Roll Call: Latest News on Capitol Hill, Congress, Politics and Elections
July 25, 2014

Advocates Fired Up as D.C. Marijuana Decriminalization Avoids Appropriations Rider

weed 7 120408 302x330 Advocates Fired Up as D.C. Marijuana Decriminalization Avoids Appropriations Rider

Appropriations riders were not used as a blunt instrument — this time. (CQ Roll Call File Photo)

The House Financial Services and General Government Appropriations Subcommittee advanced a familiar slate of social policy riders for the District’s budget on Wednesday, but one of the city’s latest local policy initiatives appears safe in fiscal 2015.

The Republican-backed bill would not block D.C. from implementing a law to decriminalize possession of small amounts of marijuana. The decriminalization legislation, in the midst of a 60-day congressional review period, remains intact in the spending bill now headed for the full appropriations panel.

“We have too many allies now,” Del. Eleanor Holmes Norton, D-D.C., said during an interview with CQ Roll Call shortly after a subcommittee voice vote to approve the spending bill.

Norton theorized that because 18 other states have already voted to loosen criminal penalties on the drug, the House GOP would have looked “more unfair than usual” had they stepped in to try to stop it. “We didn’t expect that there would be [a policy rider] because there are too many like us now.”
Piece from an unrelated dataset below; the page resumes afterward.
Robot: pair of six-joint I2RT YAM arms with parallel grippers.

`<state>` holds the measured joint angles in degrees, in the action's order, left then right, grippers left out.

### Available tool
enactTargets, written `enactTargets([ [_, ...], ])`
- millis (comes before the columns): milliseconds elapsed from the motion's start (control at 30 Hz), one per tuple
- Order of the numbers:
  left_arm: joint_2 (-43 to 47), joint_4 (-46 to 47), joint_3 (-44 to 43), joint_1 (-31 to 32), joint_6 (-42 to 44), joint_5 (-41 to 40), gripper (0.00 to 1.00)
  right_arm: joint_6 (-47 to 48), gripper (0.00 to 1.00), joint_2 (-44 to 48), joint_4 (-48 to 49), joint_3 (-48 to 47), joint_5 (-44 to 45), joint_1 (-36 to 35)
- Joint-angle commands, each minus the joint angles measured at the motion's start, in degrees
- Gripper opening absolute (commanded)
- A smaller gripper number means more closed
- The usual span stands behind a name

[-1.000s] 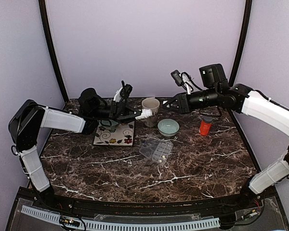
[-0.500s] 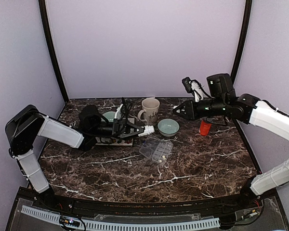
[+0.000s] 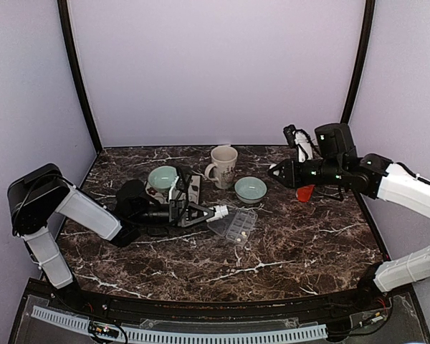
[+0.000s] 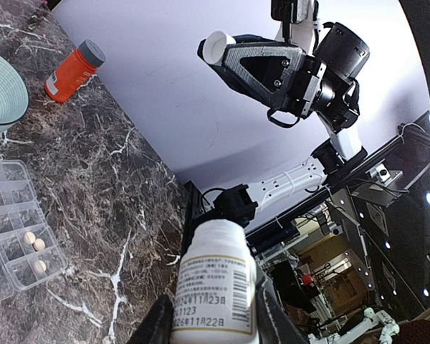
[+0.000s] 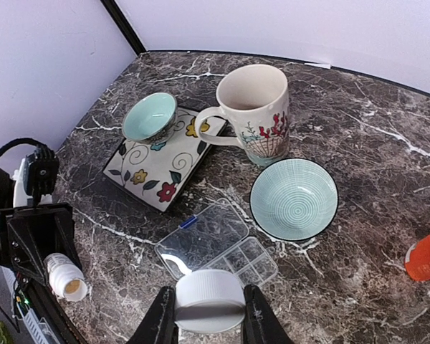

Among the groups backing the District on the decriminalization law are the American Civil Liberties Union and the NAACP. Both civil rights groups backed the legislation, recently singled out for a House Oversight and Government Reform panel hearing, that would make possession of an ounce or less of marijuana a civil fine of $25.

The ACLU and NAACP joined DC Vote and 41 other local and national organizations in delivering letters to all members of Congress on Tuesday, urging them to oppose policy riders that would undermine the District’s local autonomy. The groups, collectively representing millions of Americans, pledged a united front in opposing measures that they say “target” the city.

Despite the full court press to “Save D.C. Home Rule,” House appropriators did exercise their right to intervene in how the District spends both its local and federal funds.

The bill includes a rider that prevents the city from spending government funds, both local and federal, on abortion — except “where the life of the mother would be endangered if the fetus were carried to term, or the pregnancy is the result of an act of rape or incest” — plus riders that forbid spending federal money on needle exchange and medical marijuana programs.

The pot provision states that no federal funds in the appropriation “may be used to enact or carry out any law, rule, or regulation to legalize or otherwise reduce penalties associated with the possession, use, or distribution of any schedule I substance under the Controlled Substances Act.”

Rep. José E. Serrano, D-N.Y., a longtime champion of District autonomy and ranking member of the subcommittee, was among the Democrats who spoke in opposition to the large number of partisan riders attached to the bill during the hearing.

“These provisions may represent red meat for some Republicans,” Serrano said, “but for most Americans they represent exactly what is wrong with this Congress. Instead of working towards compromise, the majority has chosen to create an obstruction in the bill that will make it more difficult for the Appropriations Committee to do its job.”

Advocates of Home Rule remain vigilant as the spending bill heads to the full committee. More amendments affecting how D.C. spends its local funds could be added, or the marijuana language could be amended to extend to local funds.

Appropriations riders are a strategy frequently used to block unfavorable local legislation. It took a decade, for instance, for medical marijuana backers to remove a rider preventing the District from moving forward with the system.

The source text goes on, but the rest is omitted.